Yet the integrity of qualitative projects can be protected throughout the research process. The remainder of this paper
discusses how qualitative researchers attend to issues of validity, reliability, and generalisability.
SAMPLING
Much social science is concerned with classifying different "types" of behaviour and distinguishing the "typical" from the
"atypical." In quantitative research this concern with similarity and difference leads to the use of statistical sampling so as to
maximise external validity or generalisability. Although statistical sampling methods such as random sampling are relatively
uncommon in qualitative investigations, there is no reason in principle why they cannot be used to provide the raw material for
a comparative analysis, particularly when the researcher has no compelling a priori reason for a purposive approach. For
example, a random sample of practices could be studied in an investigation of how and why teamwork in primary health care is
more and less successful in different practices. However, since qualitative data collection is generally more time consuming
and expensive than, for example, a quantitative survey, it is not usually practicable to use a probability sample. Furthermore,
statistical representativeness is not a prime requirement when the objective is to understand social processes.
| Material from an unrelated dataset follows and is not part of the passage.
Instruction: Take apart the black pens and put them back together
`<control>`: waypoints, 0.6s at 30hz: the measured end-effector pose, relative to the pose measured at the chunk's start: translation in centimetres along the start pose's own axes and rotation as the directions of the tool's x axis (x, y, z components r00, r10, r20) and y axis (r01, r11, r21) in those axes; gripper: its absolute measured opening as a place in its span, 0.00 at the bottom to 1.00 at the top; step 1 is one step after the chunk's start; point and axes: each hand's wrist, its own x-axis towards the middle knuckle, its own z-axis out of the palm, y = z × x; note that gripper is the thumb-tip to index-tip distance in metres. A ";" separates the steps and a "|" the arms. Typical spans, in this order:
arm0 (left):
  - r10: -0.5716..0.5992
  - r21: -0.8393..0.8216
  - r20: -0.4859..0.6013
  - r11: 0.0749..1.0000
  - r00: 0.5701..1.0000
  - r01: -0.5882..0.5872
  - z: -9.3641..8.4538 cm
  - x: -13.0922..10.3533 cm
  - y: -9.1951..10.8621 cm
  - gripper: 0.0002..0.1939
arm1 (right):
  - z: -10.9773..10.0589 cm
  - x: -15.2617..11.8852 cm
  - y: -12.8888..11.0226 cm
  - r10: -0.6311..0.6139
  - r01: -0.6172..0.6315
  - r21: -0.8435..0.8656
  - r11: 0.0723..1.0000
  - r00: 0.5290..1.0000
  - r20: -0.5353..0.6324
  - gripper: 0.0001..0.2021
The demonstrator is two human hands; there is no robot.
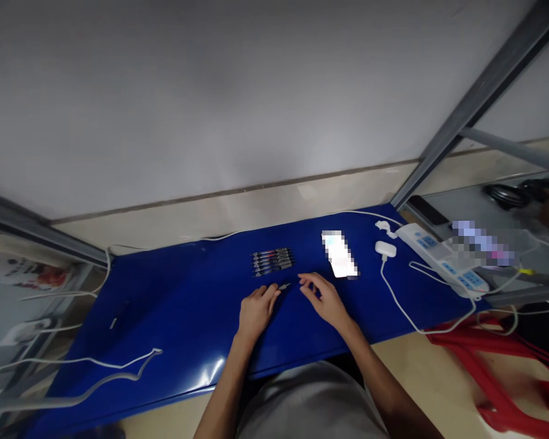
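Note:
My left hand (257, 308) is closed around a pen (283, 286), whose pointed end sticks out to the right past the thumb and forefinger. The rest of that pen is hidden in the hand. Just right of its tip, my right hand (322, 297) hovers with curved fingers apart, and nothing plain to see is between them. Beyond my hands, several dark-and-clear pens (272, 261) lie side by side in a neat stack of rows on the blue tabletop (183, 317).
A lit phone (340, 253) lies right of the pens. Farther right are a white earphone case (385, 249) on a cable, crumpled tissue (385, 228) and a power strip (443, 259). White cables (119, 366) cross the left side. A red stool (498, 372) stands lower right.

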 end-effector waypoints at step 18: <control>0.081 0.077 0.092 0.993 0.992 -0.088 -0.2 0.2 0.4 0.20 | 2.9 1.0 0.1 -0.070 0.077 -0.051 0.996 0.990 0.124 0.06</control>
An alternative approach, often found in qualitative research and often misunderstood in medical circles, is to use systematic,
non-probabilistic sampling. The purpose is not to establish a random or representative sample drawn from a population but
rather to identify specific groups of people who either possess characteristics or live in circumstances relevant to the social
phenomenon being studied. Informants are identified because they will enable exploration of a particular aspect of behaviour
relevant to the research. This approach to sampling allows the researcher deliberately to include a wide range of types of
informants and also to select key informants with access to important sources of knowledge.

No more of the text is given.